Living in a wildlife reserve, being married to a career conservationist and having a background in environmental education makes it no surprise that I am a firm believer that everyday is Earth Day and because of that I rarely celebrate the once a year holiday. However, as we near the end of our first year of homeschool, I’ve found myself getting really excited about Earth Day and it has pushed me to be more focused on conveying our family values to our daughters. We celebrated a little bit early and packed last week full of fun preschool Earth Day activities. This post contains affiliate links.
My girls are no different to most children their age, they have an innate love of nature and wildlife and are happy to explore every nook and cranny of the great outdoors that they can wiggle themselves into. I want to nurture that love and wonder while instilling a sense of responsibility to the earth and providing age appropriate opportunities for them to be champions for the environment. We are big tree lovers here so this year we have focused on trees for our preschool Earth Day activities.
We read The Lorax by Dr. Seuss which is my all time favorite children’s book. The girls love the silly words and rhymes and get engrossed in the illustrations while learning a valuable lesson about how disrupting one small thing can have serious knock on effects. I found a coloring page that has both Bar-ba-loots and Swomee-Swans and a maze that has the Humming-Fish at Early Moments. We used them to do a sequencing activity where Boo colored the animals (and did the maze) in the order that the Lorax sends them away and told me why they had to leave. It was a great way to see how much of the story she understood.

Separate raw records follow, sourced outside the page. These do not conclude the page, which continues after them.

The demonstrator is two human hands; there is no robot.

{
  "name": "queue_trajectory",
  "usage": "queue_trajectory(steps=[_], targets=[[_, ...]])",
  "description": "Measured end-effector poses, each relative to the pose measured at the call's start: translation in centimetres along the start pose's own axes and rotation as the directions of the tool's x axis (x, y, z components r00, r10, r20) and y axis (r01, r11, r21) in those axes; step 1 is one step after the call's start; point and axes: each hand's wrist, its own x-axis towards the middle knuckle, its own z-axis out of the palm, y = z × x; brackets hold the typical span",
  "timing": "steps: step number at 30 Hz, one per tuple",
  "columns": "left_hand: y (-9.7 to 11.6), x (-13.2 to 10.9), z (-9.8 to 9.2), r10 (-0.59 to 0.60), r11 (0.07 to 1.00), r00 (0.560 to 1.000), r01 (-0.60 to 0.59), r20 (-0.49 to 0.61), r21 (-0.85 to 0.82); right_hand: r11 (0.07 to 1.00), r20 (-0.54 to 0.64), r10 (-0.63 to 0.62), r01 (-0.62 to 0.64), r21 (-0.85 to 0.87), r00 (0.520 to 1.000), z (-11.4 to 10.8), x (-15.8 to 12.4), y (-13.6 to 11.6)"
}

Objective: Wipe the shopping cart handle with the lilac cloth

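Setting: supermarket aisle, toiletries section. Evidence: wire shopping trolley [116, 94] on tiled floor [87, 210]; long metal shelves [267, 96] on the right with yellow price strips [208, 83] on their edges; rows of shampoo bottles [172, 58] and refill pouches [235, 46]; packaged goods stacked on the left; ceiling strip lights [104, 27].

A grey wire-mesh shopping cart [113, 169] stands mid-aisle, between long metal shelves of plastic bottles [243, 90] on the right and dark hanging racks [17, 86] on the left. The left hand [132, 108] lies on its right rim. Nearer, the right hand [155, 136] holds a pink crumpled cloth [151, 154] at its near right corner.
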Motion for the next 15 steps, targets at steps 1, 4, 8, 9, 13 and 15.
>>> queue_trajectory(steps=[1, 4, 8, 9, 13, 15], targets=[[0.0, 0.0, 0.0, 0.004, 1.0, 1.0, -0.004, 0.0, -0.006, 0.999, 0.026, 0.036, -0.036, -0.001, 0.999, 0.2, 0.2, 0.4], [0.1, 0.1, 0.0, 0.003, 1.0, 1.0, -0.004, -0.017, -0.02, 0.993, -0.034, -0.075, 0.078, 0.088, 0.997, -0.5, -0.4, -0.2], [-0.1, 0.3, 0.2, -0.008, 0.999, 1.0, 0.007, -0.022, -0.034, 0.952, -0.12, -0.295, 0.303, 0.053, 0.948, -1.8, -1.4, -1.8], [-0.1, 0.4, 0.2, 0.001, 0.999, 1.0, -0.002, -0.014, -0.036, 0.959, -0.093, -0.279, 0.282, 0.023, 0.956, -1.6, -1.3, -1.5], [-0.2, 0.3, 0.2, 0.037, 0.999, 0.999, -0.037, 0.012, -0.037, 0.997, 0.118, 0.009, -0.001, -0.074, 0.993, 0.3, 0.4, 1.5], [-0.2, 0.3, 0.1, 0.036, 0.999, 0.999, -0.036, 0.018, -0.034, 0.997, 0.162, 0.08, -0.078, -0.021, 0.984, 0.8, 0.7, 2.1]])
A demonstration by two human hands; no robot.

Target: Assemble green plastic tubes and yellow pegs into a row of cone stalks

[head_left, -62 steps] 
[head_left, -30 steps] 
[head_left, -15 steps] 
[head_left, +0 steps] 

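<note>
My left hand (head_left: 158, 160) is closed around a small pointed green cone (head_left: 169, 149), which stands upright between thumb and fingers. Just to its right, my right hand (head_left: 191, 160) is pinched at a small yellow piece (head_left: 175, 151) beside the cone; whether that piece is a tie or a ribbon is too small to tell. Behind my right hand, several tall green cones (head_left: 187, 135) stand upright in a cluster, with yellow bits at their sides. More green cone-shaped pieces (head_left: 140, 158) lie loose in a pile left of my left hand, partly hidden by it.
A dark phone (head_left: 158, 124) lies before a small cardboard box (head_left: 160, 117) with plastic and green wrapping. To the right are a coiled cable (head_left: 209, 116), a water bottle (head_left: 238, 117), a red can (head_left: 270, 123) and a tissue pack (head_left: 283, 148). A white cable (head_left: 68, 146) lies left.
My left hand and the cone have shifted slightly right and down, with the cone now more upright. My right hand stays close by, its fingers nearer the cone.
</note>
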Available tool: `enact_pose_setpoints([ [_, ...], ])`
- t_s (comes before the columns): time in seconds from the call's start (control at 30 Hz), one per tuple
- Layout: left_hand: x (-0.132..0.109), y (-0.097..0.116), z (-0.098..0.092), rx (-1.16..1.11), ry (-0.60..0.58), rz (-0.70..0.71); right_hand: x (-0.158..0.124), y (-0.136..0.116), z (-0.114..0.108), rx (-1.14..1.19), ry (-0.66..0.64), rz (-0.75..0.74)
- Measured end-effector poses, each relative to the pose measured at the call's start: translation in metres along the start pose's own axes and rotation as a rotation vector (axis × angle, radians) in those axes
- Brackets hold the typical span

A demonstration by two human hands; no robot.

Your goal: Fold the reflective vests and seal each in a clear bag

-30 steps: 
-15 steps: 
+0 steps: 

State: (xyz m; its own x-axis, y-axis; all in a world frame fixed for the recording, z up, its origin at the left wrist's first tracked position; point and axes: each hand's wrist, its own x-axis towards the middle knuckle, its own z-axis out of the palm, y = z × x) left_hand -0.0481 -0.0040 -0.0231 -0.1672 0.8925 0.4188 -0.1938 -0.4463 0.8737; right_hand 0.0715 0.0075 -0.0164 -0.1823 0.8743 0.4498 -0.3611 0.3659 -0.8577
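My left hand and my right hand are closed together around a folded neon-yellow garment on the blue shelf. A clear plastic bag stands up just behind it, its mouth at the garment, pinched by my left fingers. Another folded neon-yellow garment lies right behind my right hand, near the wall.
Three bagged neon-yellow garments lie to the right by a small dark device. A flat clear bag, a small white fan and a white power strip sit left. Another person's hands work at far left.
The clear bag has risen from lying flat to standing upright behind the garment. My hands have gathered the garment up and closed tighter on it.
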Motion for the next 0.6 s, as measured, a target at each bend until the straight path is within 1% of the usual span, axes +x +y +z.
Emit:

Boo also completed The Lorax counting activity sheet ‘how many?’ from Seussville.com.
To add in a craft, we had fun making Truffula Trees by using black markers to put some strips on yellow yarn and then glued them to a paper for Truffula trunks and added pom-poms for the Truffula tufts.

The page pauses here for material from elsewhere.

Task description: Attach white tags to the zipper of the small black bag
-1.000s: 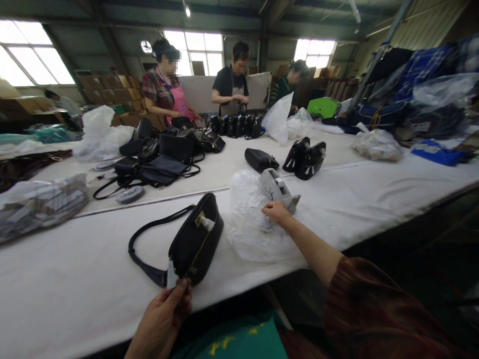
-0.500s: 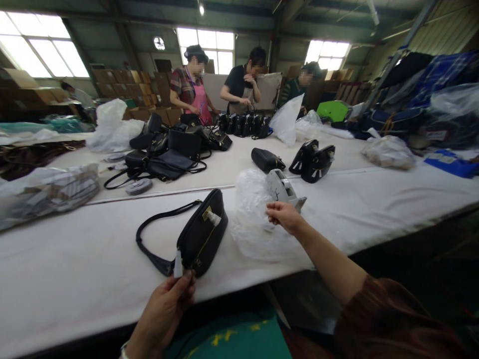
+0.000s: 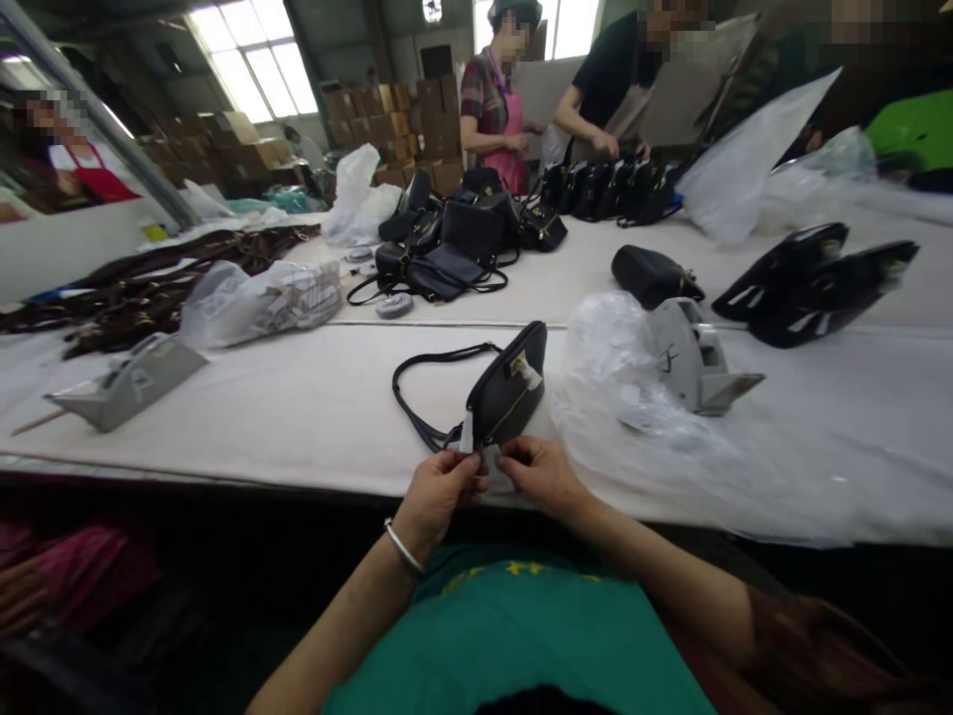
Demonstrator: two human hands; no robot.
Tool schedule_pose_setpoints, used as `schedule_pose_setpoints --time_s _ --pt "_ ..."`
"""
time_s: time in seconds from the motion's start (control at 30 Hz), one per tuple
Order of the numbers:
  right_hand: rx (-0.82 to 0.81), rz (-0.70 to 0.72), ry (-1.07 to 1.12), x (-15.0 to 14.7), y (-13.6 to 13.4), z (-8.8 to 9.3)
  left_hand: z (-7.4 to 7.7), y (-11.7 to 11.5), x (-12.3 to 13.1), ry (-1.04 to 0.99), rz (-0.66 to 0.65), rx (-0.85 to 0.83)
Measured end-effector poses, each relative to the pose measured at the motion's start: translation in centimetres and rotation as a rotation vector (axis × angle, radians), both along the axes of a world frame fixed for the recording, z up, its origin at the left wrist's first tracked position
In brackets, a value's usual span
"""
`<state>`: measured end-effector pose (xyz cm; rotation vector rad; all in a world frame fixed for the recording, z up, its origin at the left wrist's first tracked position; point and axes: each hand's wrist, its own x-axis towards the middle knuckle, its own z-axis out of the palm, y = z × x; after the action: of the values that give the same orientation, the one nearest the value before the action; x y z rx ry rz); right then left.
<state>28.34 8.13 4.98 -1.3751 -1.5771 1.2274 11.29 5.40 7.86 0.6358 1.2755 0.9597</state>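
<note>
A black handbag (image 3: 510, 392) with a gold zip and a wrapped clasp leans on the white table, its strap (image 3: 406, 382) looping out to the left. My left hand (image 3: 439, 492) pinches the bag's lower near end, beside a white wrapped zip pull (image 3: 467, 433). Close by, my right hand (image 3: 547, 475) grips a small pale piece of film (image 3: 492, 465) between thumb and fingers. The fingertips of both hands almost meet below the bag. A grey tape dispenser (image 3: 681, 357) stands to the right, by a crumpled clear plastic bag (image 3: 607, 367).
Several black handbags (image 3: 466, 233) are heaped across the table. More bags (image 3: 804, 288) stand at the right. Another grey dispenser (image 3: 138, 382) and a filled plastic bag (image 3: 260, 303) lie left. Co-workers (image 3: 495, 109) stand on the far side.
My right hand has come from beside the tape dispenser to my left hand, now with a pale piece of film. The camera view has swung left.
</note>
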Motion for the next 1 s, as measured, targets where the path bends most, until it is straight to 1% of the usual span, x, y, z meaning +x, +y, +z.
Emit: schedule_pose_setpoints --time_s 0.17,0.37,0.53,0.63,0.73,0.8,0.9,1.0 --pt "0.041 0.014 -0.006 -1.1 -0.3 -0.2 -0.5 -0.7 -0.2 0.076 -0.005 0.029" --pt "-0.045 0.019 0.126 -1.6 -0.6 0.0 -1.4 -0.8 -0.1 0.169 -0.011 0.099" --pt "-0.072 0.012 0.143 -1.5 -0.6 0.1 -2.1 -0.8 0.4 0.264 0.071 0.107" --pt "-0.048 0.016 0.095 -1.3 -0.6 -0.4 -2.4 -1.0 0.6 0.246 0.077 0.095" --pt "0.02 0.017 -0.009 -1.3 -0.6 -0.7 -2.7 -1.3 0.6 0.197 0.065 0.09" --pt "0.057 0.019 -0.036 -1.4 -0.6 -0.7 -2.9 -1.4 0.5 0.172 0.05 0.091" --pt "0.049 -0.005 -0.006 -1.7 -0.8 -0.6 -3.2 -1.4 0.3 0.179 0.05 0.106" --pt "-0.01 -0.049 0.069 -2.0 -0.9 -0.6 -3.2 -1.2 0.2 0.29 0.048 0.177"
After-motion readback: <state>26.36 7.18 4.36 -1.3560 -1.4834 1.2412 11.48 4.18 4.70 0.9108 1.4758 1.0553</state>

Tree Identification and Leaf Rubbings:
We went on a nature walk to review the trees we know the names of and to look for more to ask about. My husband is always teaching the girls new trees and I’m enjoying learning along with them. We collected leaves on our walk and brought them home to make leaf rubbings. I loved the idea I found at Filth Wizardry to tape the paper over the leaves. It worked great to keep them in place so that little hands could focus on the crayon rubbing.
The Giving Tree:
We read The Giving Tree by Shel Silverstein. I was so excited to receive this book but, I have to admit, I was a bit disappointed. Although it does an excellent job of showing how much trees do for us, it doesn’t show how we should care for trees. I was, however, pleased that even at almost 3 and almost 4 my girls were able to identify (in very simple terms) that the relationship was one sided and that the boy should have treated the tree better. We also talked about what a nice friendship the boy and the tree had when he was little and how the boy changed when he grew up which was a great way to validate the wisdom of childhood and convey that adults can also make poor choices.

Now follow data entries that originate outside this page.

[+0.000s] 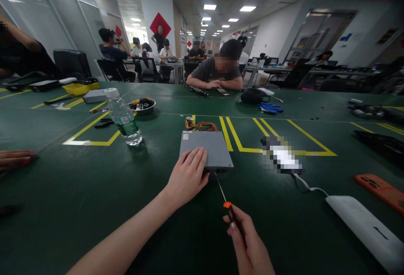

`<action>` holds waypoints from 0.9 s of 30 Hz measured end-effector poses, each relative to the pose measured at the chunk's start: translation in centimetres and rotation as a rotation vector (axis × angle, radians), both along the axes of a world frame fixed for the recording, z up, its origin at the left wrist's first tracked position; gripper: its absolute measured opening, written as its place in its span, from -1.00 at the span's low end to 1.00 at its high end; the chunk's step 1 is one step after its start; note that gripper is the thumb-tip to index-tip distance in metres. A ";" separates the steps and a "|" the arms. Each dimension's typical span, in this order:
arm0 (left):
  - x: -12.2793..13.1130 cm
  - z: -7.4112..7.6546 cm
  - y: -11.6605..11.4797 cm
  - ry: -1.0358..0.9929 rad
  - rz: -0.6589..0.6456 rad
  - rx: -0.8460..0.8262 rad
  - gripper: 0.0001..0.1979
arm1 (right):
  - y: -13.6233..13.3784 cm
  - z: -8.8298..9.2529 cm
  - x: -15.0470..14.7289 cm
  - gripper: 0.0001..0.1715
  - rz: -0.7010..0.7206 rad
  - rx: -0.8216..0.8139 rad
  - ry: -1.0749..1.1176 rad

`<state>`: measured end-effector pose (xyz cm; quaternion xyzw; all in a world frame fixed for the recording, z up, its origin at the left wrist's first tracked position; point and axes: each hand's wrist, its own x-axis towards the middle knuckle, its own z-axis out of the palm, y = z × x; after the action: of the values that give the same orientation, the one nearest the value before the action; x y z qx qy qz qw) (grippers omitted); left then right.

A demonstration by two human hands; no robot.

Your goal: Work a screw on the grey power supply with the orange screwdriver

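A flat grey metal box (211,146) lies on the green table (78,199), with a bundle of coloured wires (200,126) at its far end. My left hand (187,176) rests palm down on the box's near left corner, fingers stretched flat. My right hand (249,245) is closed around the black and orange handle of a thin screwdriver (225,197). The screwdriver's tip meets the near edge of the box.
A water bottle (124,119) stands left of the box. A white power bank (366,228) with a cable lies at right, beside an orange phone (380,188). A metal bowl (142,105), blue gloves (270,108) and a seated person (217,73) are farther back. Another person's fingers (15,157) rest at left.
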<state>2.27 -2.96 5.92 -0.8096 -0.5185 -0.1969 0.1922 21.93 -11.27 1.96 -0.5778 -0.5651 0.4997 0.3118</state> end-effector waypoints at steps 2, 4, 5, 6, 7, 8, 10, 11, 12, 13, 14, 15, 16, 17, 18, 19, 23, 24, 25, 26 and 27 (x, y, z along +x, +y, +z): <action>0.1 -0.1 0.0 -0.008 0.014 0.002 -0.49 | 0.2 0.3 -0.1 -0.42 0.003 -0.093 0.151; 0.1 -0.2 0.0 -0.003 0.025 0.007 -0.47 | 0.3 0.5 -0.6 -0.43 0.020 -0.207 0.327; 0.1 -0.2 0.0 0.007 0.026 0.010 -0.48 | 0.3 0.6 -1.0 -0.45 0.018 -0.267 0.420; 0.1 -0.2 0.0 0.020 0.026 0.013 -0.50 | 0.3 0.7 -1.5 -0.46 0.004 -0.320 0.513; 0.0 -0.2 0.1 0.030 0.024 0.013 -0.51 | 0.3 0.7 -1.9 -0.45 -0.041 -0.346 0.597; -0.2 -0.2 0.1 0.036 0.024 0.011 -0.52 | 0.4 0.8 -2.3 -0.42 -0.079 -0.389 0.661; -0.4 -0.2 0.2 0.033 0.022 0.007 -0.52 | 0.6 1.0 -2.9 -0.36 -0.128 -0.484 0.734; -0.6 -0.2 0.2 0.029 0.021 0.007 -0.52 | 0.8 1.2 -3.2 -0.36 -0.124 -0.538 0.745; -0.7 -0.2 0.3 0.024 0.020 0.009 -0.52 | 1.0 1.4 -3.4 -0.36 -0.116 -0.579 0.751; -0.9 -0.2 0.4 0.021 0.019 0.011 -0.52 | 1.2 1.6 -3.5 -0.37 -0.111 -0.604 0.756; -1.0 -0.2 0.5 0.017 0.021 0.011 -0.52 | 1.4 1.9 -3.6 -0.38 -0.116 -0.614 0.764; -1.2 -0.2 0.6 0.014 0.024 0.010 -0.52 | 1.7 2.1 -3.7 -0.38 -0.126 -0.617 0.765; -1.3 -0.2 0.7 0.010 0.029 0.008 -0.52 | 1.9 2.3 -3.7 -0.38 -0.142 -0.614 0.758; -1.3 -0.1 0.8 0.004 0.035 0.007 -0.52 | 2.0 2.5 -3.8 -0.40 -0.153 -0.607 0.740; -1.4 -0.1 0.9 -0.002 0.040 0.005 -0.52 | 2.2 2.5 -3.8 -0.43 -0.154 -0.590 0.722; -1.4 -0.1 1.0 -0.008 0.045 0.003 -0.52 | 2.3 2.6 -3.8 -0.46 -0.144 -0.571 0.709; -1.3 0.2 1.0 -0.032 0.046 -0.015 -0.53 | 2.5 2.3 -3.6 -0.52 -0.073 -0.535 0.746; -1.3 0.3 1.0 -0.043 0.044 -0.016 -0.52 | 2.6 2.2 -3.6 -0.52 -0.077 -0.553 0.756; -1.2 0.3 1.0 -0.054 0.043 -0.017 -0.52 | 2.8 2.2 -3.5 -0.52 -0.084 -0.580 0.759; -1.1 0.4 0.9 -0.064 0.044 -0.016 -0.53 | 2.9 2.3 -3.5 -0.52 -0.094 -0.613 0.757; -1.0 0.4 0.9 -0.071 0.048 -0.016 -0.54 | 3.0 2.3 -3.5 -0.52 -0.102 -0.653 0.753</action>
<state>1.25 -2.03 6.33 -0.7909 -0.5460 -0.2167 0.1718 18.45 -8.28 4.29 -0.4516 -0.1986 0.8084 0.3211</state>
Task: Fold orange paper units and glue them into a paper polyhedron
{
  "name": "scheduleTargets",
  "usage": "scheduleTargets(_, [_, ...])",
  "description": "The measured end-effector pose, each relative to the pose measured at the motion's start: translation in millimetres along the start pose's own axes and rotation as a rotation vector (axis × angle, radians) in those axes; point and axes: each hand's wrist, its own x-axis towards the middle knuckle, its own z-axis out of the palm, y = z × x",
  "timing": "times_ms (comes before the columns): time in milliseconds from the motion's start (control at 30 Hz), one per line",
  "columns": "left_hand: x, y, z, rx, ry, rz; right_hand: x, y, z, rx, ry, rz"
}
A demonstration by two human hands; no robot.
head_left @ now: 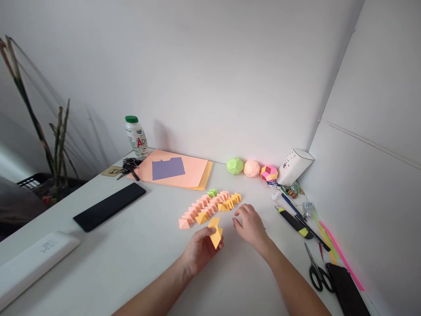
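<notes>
My left hand [201,249] pinches an orange-yellow folded paper piece [216,232] between thumb and fingers, just above the white table. To its right my right hand [251,224] hovers with thumb and bent fingers apart, holding nothing that I can see. Ahead of both hands stand rows of small folded paper units: several salmon units [197,209], several orange units [230,202] and a few green units [212,193]. One orange unit [201,217] lies just beyond my left hand. My right hand is nearest the orange row, apart from it.
Paper balls, green [234,166], peach [251,169] and multicoloured [269,173], line the wall. Salmon sheets [194,169] lie at the back beside a bottle [136,138]. A black bar [110,206] is left; a utility knife [294,222], scissors [317,270] and phone [347,289] lie right.
</notes>
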Motion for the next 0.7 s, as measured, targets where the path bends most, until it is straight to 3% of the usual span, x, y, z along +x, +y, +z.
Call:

Imaginary Play – Forest Fairies:
We brought trees into our imaginary play by making some adorable fairy headbands from egg crates. This craft from Mom to 2 Posh Lil Divas gave us the opportunity to talk about how a tree was cut down to make the cardboard egg carton and that by reusing it instead of buying more cardboard for our craft we were helping to save trees. Before painting the egg crates we took a walk looking for some very special sticks and painted them to become magic fairy wands. We declared ourselves forest fairies and set out to save some trees but Boo reminded me that we hadn’t “magict” our wands yet. We remedied that by placing them in a pot under our favorite tree, adding three leaves, a handful of soil and one stone – then the girls danced around the pot while I said the magic words. Once the wands were ready we ran around pointing our sticks at all the trees to “abracadabra them” (as Kooks says) so that they will always be protected from axes. Our imaginary play often includes protecting trees from a wicked witch who has come to cut them down. The girls love chasing the imaginary witch while shouting, “I speak for the trees” but this was the first time we became forest fairies and boy did we scare that witch when she came around this time! I am finding imaginary play to be a wonderful way to instill family values while having fun. Our forest fairy play was definitely the favorite of the week.
This Is The Tree, A Story of the Baobab:
We read This Is The Tree, A Story of the Baobab by Miriam Moss. I love this book because the illustrations are so beautiful and authentic. All of the animals depicted are those that would be found in areas with baobabs, even those that are not specifically mentioned in the book. We use this book to learn about baobabs but also to practice identifying local birds, animals and insects. It makes me smile every time the girls see a baobab and shout what they learned from the book, “A baobab! Old as a volcano!” The book mentions “tribespeople” and shows men in loincloths with bows, arrows and spears which is not a very accurate depiction of the vast majority of modern day Africa. However, as my girls are growing up in today’s Africa, it will be useful at some point to discuss what traditions remain and how other traditions have changed where we live. This Is The Tree also has a great two page spread at the end that provides information about the baobab including traditional uses and stories as well as medicinal properties.
How are you celebrating Earth Day this year? Have you seen The Lorax movie? Did you like it and how close to the book is it?